Only the final stretch of lines is needed: output exactly the line containing "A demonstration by" and all lines following it in the listing below.

++++ Dataset extract

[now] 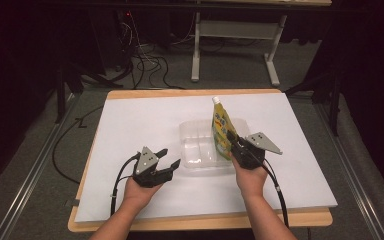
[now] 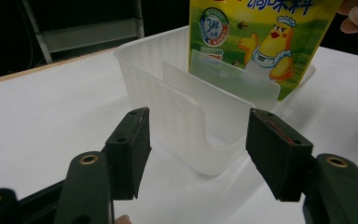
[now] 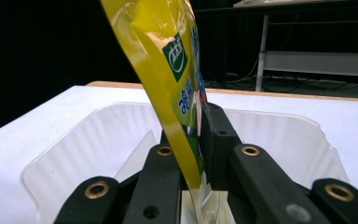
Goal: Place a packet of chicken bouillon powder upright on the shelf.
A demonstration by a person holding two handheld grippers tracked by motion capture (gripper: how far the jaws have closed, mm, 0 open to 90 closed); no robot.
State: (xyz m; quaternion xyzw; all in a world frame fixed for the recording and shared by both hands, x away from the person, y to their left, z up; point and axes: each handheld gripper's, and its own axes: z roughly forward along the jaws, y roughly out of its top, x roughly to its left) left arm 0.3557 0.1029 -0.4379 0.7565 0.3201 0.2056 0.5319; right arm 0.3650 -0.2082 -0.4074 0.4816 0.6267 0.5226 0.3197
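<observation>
The yellow pouch (image 1: 222, 131) stands upright with its base down inside the right-hand compartment of the clear plastic tray (image 1: 194, 131), its white cap (image 1: 216, 100) on top, on the white table (image 1: 130, 125). The right gripper (image 1: 233, 142) pinches the pouch's edge between its jaws, so the placing looks nearly done; what seems left is letting go and drawing back. The left gripper (image 1: 169, 157) rests just beside the tray's near corner, jaws spread, holding nothing. The left gripper view shows the tray's inner divider (image 2: 200, 100) and the chicken printed on the pouch (image 2: 272, 46); the right gripper view shows the pouch's thin edge (image 3: 179, 135) clamped.
</observation>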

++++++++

* [Answer space]:
A demonstration by a person holding two handheld grippers tracked by motion capture (gripper: how far the jaws have closed, mm, 0 open to 90 closed); no robot.
State: (xyz m; quaternion xyzw; all in a world frame fixed for the recording and shared by both hands, x away from the person, y to their left, z up; point and axes: each handheld gripper's, and its own axes: z roughly forward along the jaws, y roughly out of its top, x roughly to its left) left arm 0.3557 0.1029 -0.4379 0.7565 0.3201 0.2056 0.5319; right arm 0.3650 -0.2082 -0.4074 0.4816 0.6267 0.5226 0.3197
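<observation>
The yellow pouch (image 1: 222, 131) stands upright with its base down inside the right-hand compartment of the clear plastic tray (image 1: 194, 131), its white cap (image 1: 216, 100) on top, on the white table (image 1: 130, 125). The right gripper (image 1: 233, 142) pinches the pouch's edge between its jaws, so the placing looks nearly done; what seems left is letting go and drawing back. The left gripper (image 1: 169, 157) rests just beside the tray's near corner, jaws spread, holding nothing. The left gripper view shows the tray's inner divider (image 2: 200, 100) and the chicken printed on the pouch (image 2: 272, 46); the right gripper view shows the pouch's thin edge (image 3: 179, 135) clamped.
</observation>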

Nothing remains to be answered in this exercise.